Ali, bahçede limon ağaçlarının altında Elif’in kardeşleriyle oyun oynadı. Onlar gülüştükçe Ali’nin içindeki kitlenin açıldığını, yaşama olan sevgisinin yeniden yeşerdiğini hissetti. Ama Ali her zaman Elif’i gözetliyordu; zaman zaman ondan uzaklaşarak, Elif’in endişelerini bırakmasının ne kadar zor olduğunu düşünerek hafif bir gözyaşı döktü.
Bir akşamüstü, el ele tutuşup bahçenin köşesine kadar yürüdüler. Göz göze geldiklerinde, Ali ona “Elif, kendini serbest bırak. Her şey yavaş yavaş yoluna girecek,” dedi. Ve Elif, kalbinde Ali’ye karşı hissettiği derin bağı bir kez daha hissetti.
“Sonsuza kadar yanımda olacağın sözünü ver,” dedi. Ali, kararlılıkla,
“Sana söz veriyorum. İkimizin de harika günleri olacak,” diyerek cevapladı.
O sırada, Cemi’in başına gelenler aklındaydı. Aileleri için duyduğu bir tür öfke ve kurbanı olan Elif için derin bir üzüntü hissediyordu. Ancak bunun altında, kendine dair hissettiği bir biçimsel güç de vardı. Sonunda gerçekleri kabullenmek, kaybın yaşadığı derin yaraları kapatmaya çalışsalar da, bu konudaki çözümü karşılamak zorundaydılar. Cem’in ne yapacağı, onun yeniden en önemli parçasını oluşturuyordu.

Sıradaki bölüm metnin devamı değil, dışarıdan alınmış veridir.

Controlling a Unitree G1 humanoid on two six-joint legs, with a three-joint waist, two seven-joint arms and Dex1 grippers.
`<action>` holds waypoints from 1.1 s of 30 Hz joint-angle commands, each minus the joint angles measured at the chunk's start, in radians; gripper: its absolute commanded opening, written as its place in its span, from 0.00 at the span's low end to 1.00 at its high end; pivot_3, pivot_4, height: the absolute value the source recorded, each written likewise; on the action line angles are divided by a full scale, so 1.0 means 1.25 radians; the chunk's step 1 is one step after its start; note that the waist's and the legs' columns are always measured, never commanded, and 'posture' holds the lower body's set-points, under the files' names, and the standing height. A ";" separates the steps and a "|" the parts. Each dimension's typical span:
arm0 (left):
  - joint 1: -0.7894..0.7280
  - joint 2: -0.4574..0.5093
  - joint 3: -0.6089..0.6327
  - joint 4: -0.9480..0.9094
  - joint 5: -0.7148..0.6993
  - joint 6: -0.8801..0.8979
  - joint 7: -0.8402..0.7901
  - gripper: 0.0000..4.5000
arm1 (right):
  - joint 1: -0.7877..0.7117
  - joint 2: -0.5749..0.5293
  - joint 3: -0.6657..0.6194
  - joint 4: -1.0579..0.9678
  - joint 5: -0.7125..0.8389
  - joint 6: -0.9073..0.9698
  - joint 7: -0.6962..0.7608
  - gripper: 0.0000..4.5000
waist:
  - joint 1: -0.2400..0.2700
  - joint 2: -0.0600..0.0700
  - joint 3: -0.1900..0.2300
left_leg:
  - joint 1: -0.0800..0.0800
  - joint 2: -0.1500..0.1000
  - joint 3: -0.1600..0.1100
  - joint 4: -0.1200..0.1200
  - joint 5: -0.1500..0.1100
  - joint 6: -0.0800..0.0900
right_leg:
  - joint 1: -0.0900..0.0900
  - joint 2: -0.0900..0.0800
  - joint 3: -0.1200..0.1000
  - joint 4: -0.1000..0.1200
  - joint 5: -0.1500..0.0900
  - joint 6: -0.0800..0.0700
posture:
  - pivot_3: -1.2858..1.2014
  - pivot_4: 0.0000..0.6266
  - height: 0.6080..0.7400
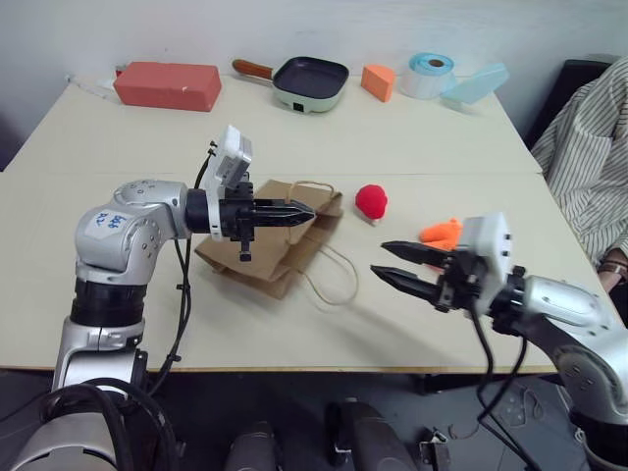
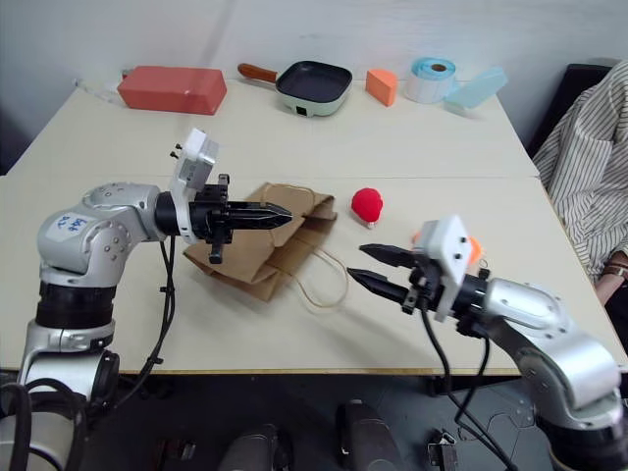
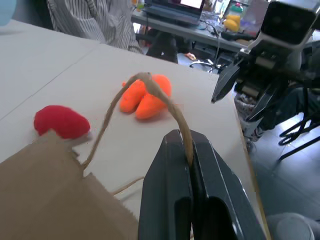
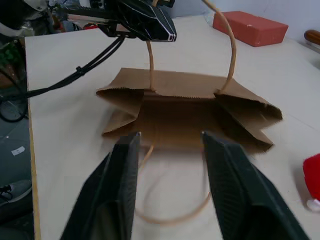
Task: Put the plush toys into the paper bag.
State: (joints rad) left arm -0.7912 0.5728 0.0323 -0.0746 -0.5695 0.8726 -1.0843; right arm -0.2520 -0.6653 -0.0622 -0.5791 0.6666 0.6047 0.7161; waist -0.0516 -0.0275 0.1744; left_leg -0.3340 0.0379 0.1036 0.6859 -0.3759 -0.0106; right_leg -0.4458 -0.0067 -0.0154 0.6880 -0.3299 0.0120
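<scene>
Left claw (image 1: 302,212) pinching bag handle (image 3: 165,100); right claw (image 1: 394,263) parted, empty; two plush toys (image 1: 371,200), one paper bag (image 1: 270,245).

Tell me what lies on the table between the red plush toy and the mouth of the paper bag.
Nothing visible stands between them. The red plush toy lies on bare table just off the paper bag, whose upper handle the left gripper holds pinched; the lower handle loop lies flat in front.
</scene>
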 commanded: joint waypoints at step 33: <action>-0.001 -0.098 -0.021 -0.126 -0.164 -0.040 0.079 0.00 | -0.487 0.201 0.536 0.702 -0.465 -0.194 0.462 0.01 | -0.010 0.000 0.000 | -0.002 0.000 -0.002 0.004 0.000 0.001 | 0.000 0.000 -0.001 0.001 0.000 0.000 | 0.52 0.24 1.00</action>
State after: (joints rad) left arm -0.7954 0.4427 0.0183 -0.1885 -0.7778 0.8528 -0.9633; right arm -0.8574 -0.4348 0.5823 0.2606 0.0976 0.3626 1.2568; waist -0.0644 -0.0273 0.1745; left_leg -0.3363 0.0379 0.1011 0.6916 -0.3764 -0.0099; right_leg -0.4463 -0.0072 -0.0164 0.6894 -0.3299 0.0119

Çiftlikte geçirdiği birkaç gün sonunda, Elif rüzgarın ve doğanın getirdiği huzuru hissetti. Kendini yeniden bulmuş ve yaşadığı kayıplara karşı yapacaklarından biri olduğu konusunda karar vermişti. Ali, ona sade bir kalp notu bırakacak, bir soru sormak yerine yanında koşulsuz güvenlik sunacaktı.
Sonunda, Elif ve Ali birlikte özel bir gün planlamaya başladılar; yarın, doğanın kalbinde bir yürüyüş için yola çıkacaklardı. Nehir kenarındaki o bağda, ortak hayalleri ve planları hakkında konuşup, birlikte geleceğe umutla bakacaklardı.